The traditional way to create tunnels is by using the -L option of ssh.
Let’s say you want to manage your home’s AP. You usually do this by browsing
to https://192.168.1.4.
If you’re outside home, but are able to SSH into your home’s router, you’d type something like:
ssh <router public IP> -L 8080:192.168.1.4:443
When it logs in, you’d browse to https://localhost:8080 and see your AP’s
administration portal.
The problem
All seems good, but your browser has no way of knowing that
localhost:8080 is actually going to https://192.168.1.4, which means that:
- Static assets will need to be redownloaded and cached again.
- If the website uses absolute URLs to load its resources, it won’t work.
- Each time the website redirects you to
https://192.168.1.4/something, you’ll have to correct the URL manually. - You’ll have to login again, because the session cookies for
192.168.1.4will not be in effect. - Any previously saved passwords won’t apply.

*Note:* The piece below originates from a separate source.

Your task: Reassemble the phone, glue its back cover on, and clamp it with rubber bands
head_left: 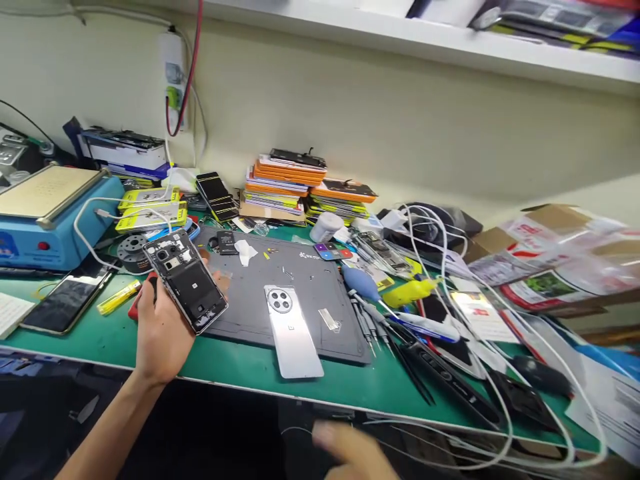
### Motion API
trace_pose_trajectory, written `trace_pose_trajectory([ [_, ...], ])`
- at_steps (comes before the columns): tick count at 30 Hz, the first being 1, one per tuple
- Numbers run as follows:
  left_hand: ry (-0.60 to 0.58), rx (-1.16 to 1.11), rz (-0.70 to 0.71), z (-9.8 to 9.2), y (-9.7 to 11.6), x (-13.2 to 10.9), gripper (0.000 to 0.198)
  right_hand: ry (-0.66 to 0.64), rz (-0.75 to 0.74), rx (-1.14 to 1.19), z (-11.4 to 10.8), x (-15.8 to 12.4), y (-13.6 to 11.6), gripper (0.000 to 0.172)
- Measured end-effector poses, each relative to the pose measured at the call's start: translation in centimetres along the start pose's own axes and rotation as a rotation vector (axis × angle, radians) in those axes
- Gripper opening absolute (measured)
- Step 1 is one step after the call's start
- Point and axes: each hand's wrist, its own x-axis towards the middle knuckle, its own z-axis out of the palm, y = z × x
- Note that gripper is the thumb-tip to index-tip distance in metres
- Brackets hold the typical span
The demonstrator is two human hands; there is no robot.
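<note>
An opened smartphone point(193, 283) with its dark insides and camera lenses showing lies tilted in my left hand point(163, 330), whose fingers wrap round it from below. Below the table's front edge, my right hand point(353, 453) is smeared by motion; part of a finger points left, and I see nothing held. A silver back cover point(295, 333) with a round camera ring lies on the dark grey work mat point(240, 320) and over its front edge. Behind it on the mat are a black phone battery point(227, 243), a white scrap point(245, 252) and small loose bits.
A blue machine point(60, 220) and a dark phone point(70, 300) stand left. Stacked boxes point(285, 177) line the wall. On the right lie screwdrivers point(365, 320), a blue air blower point(360, 283), a black pen-shaped tool point(453, 383) and looping white cables point(500, 393) hanging over the edge.
</note>
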Motion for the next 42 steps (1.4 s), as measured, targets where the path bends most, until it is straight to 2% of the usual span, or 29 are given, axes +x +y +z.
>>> trace_pose_trajectory([
  [2,-0.01,0.005,-0.011,0.0,0.0,0.0,0.066,0.096,0.071,-0.133,1.3,1.9,0.7,0.062],
  [3,-0.018,0.01,-0.015,0.0,0.0,-0.1,0.067,0.091,0.113,-0.264,1.9,2.8,0.9,0.07],
  [6,-0.039,0.028,0.006,-0.2,-0.2,-0.1,0.067,-0.053,0.092,-0.494,3.1,4.6,0.9,0.092],
  [8,-0.055,0.049,0.037,-0.3,-0.4,-0.1,0.067,-0.111,0.045,-0.533,3.5,4.9,0.4,0.09],
  [13,-0.102,0.105,0.067,-0.8,-1.0,0.0,0.074,-0.141,0.005,-0.519,3.6,4.3,-0.2,0.074],
  [17,-0.127,0.104,0.038,-0.9,-1.3,-0.1,0.081,-0.14,0.055,-0.407,2.9,4.5,1.3,0.07],
  [21,-0.137,0.117,0.019,-1.1,-1.3,-0.4,0.081,-0.128,0.324,-0.095,1.5,5.3,2.7,0.073],
  [24,-0.145,0.132,-0.006,-1.3,-1.4,-0.5,0.077,-0.007,0.482,0.248,1.6,6.0,2.0,0.078],
  [27,-0.162,0.152,-0.017,-1.4,-1.6,-0.7,0.071,0.115,0.405,0.543,3.7,6.6,-0.4,0.077],
  [29,-0.178,0.169,-0.002,-1.5,-1.9,-0.7,0.069,0.106,0.34,0.601,5.7,6.9,-2.2,0.073],
  [32,-0.2,0.196,0.032,-1.6,-2.5,-0.8,0.068,0.055,0.257,0.561,8.5,7.3,-4.3,0.072],
  [35,-0.229,0.238,0.065,-2.1,-3.1,-0.9,0.066,0.01,0.118,0.476,10.3,7.6,-5.2,0.073],
  [39,-0.216,0.324,0.102,-3.4,-3.7,-0.8,0.069,-0.012,-0.032,0.394,11.3,7.6,-5.6,0.073],
  [42,-0.226,0.418,0.124,-3.9,-3.9,-0.9,0.07,-0.021,-0.07,0.381,11.5,7.5,-5.7,0.074],
])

- URL autocomplete won’t be useful either.
- The AP will not receive
Host: 192.168.1.4as usual, but a confusingHost: localhost:8080, which can give problems with virtual hosts.
Fortunately, there’s a way out of all this.
The solution
Instead of using -L, use -D <port>. This instructs ssh to create a SOCKS
proxy that’ll tunnel every incoming connection through your SSH session.
So, staying with our AP example, you’d run something like:
ssh <router public IP> -D 49000
And set your browser to use the SOCKS proxy at localhost port 49000.
Then, just browse to https://192.168.1.4 as you’d do at home!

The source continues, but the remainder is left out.